● **PROBLEM STATEMENT**:
Your task is to copy every line of the records below that contains "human".

● **RECORDS**:
────────────────────────────────────────
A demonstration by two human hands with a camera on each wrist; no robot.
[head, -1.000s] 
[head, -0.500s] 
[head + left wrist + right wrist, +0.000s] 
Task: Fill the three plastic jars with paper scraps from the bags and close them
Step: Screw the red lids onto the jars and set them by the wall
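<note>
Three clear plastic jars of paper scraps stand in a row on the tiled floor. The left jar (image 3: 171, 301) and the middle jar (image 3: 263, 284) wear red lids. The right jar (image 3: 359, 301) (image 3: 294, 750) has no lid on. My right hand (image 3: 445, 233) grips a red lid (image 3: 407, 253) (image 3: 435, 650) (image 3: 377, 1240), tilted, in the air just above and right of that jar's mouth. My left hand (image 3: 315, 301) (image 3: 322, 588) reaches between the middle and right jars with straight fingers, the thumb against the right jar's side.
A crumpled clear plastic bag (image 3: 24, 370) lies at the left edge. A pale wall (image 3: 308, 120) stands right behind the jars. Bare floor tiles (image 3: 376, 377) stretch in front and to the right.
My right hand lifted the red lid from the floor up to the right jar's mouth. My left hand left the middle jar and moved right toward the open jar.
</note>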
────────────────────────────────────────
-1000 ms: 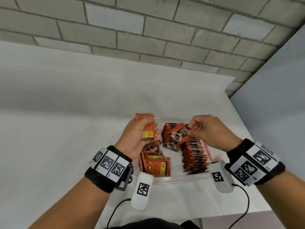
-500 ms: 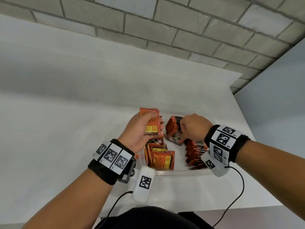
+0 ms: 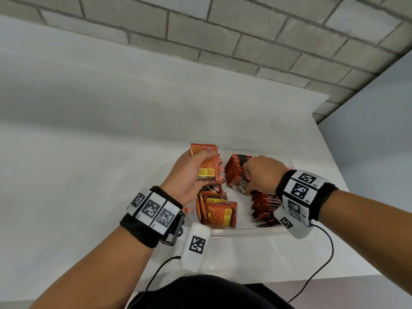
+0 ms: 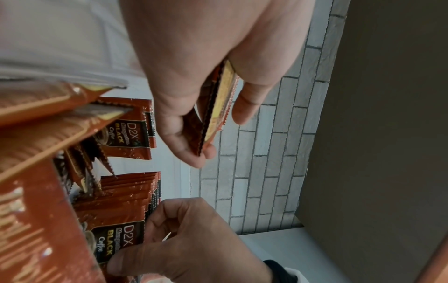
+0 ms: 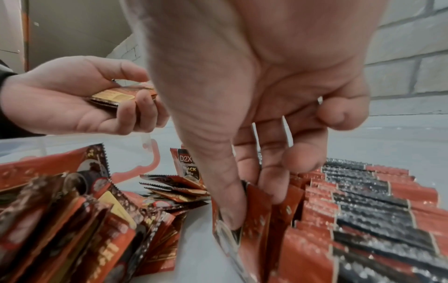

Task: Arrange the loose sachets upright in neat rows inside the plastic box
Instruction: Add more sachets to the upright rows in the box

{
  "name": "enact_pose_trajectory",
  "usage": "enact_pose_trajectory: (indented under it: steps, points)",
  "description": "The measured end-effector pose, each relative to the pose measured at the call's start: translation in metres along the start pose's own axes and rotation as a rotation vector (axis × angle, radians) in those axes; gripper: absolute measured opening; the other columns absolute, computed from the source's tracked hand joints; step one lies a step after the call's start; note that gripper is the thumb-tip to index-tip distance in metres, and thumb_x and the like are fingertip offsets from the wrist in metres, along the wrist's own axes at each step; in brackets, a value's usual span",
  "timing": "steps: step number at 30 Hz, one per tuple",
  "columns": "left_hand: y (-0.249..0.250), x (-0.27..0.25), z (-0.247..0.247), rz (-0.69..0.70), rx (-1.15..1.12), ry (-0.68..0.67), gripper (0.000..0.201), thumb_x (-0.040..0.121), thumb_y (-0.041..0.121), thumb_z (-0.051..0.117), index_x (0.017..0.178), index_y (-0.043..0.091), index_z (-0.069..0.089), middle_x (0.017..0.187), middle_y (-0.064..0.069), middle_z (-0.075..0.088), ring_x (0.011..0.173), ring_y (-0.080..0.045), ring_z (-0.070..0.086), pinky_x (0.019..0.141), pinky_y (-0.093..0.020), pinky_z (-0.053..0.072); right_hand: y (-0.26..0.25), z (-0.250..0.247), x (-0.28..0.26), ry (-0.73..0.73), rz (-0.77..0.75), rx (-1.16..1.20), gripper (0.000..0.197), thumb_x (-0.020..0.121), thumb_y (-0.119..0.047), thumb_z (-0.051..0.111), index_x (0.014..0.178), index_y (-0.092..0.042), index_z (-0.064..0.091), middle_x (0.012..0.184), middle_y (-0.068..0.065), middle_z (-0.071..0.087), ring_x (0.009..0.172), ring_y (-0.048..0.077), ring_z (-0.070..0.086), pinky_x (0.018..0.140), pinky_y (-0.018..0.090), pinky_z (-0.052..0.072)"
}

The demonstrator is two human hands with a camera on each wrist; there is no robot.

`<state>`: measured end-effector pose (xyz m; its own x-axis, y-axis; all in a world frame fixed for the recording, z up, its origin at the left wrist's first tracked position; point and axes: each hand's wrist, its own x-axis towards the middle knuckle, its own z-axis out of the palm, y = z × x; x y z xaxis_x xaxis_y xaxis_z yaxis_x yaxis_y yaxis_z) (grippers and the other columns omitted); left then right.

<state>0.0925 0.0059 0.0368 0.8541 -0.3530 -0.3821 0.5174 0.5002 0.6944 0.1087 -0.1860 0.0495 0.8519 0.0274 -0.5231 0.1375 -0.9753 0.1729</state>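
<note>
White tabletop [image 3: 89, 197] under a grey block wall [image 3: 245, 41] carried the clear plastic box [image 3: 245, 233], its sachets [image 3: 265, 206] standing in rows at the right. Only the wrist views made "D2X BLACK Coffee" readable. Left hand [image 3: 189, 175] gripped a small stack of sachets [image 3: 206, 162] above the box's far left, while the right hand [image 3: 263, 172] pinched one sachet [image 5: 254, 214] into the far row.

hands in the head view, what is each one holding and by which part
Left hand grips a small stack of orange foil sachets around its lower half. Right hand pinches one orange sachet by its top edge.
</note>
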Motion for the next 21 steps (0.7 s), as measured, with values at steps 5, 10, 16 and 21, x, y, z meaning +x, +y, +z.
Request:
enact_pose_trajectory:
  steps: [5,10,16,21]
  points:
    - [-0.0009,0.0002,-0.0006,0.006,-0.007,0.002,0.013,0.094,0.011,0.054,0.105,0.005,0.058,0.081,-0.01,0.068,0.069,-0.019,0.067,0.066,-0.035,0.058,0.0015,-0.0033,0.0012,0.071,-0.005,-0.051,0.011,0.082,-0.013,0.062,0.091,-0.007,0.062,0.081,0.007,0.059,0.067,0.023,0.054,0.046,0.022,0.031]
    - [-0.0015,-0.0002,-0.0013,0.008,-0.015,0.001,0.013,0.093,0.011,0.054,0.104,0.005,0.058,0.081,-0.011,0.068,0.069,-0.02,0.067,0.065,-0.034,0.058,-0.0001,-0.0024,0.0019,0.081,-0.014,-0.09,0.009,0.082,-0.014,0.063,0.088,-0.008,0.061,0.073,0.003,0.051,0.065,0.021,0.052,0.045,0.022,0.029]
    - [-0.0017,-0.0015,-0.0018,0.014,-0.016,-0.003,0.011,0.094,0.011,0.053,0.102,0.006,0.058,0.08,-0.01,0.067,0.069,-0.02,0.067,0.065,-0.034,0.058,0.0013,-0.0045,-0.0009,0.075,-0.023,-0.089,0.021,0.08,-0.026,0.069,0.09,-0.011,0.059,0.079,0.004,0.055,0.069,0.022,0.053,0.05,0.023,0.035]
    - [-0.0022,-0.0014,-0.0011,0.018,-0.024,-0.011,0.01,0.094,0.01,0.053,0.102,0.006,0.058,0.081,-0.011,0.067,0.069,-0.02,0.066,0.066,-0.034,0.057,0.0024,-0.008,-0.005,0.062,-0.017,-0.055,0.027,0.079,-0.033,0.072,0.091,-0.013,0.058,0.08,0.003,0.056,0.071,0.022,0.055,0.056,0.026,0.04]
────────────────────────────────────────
● **RESULT**:
A demonstration by two human hands with a camera on each wrist; no robot.
The demonstrator is two human hands with a camera on each wrist; there is no robot.

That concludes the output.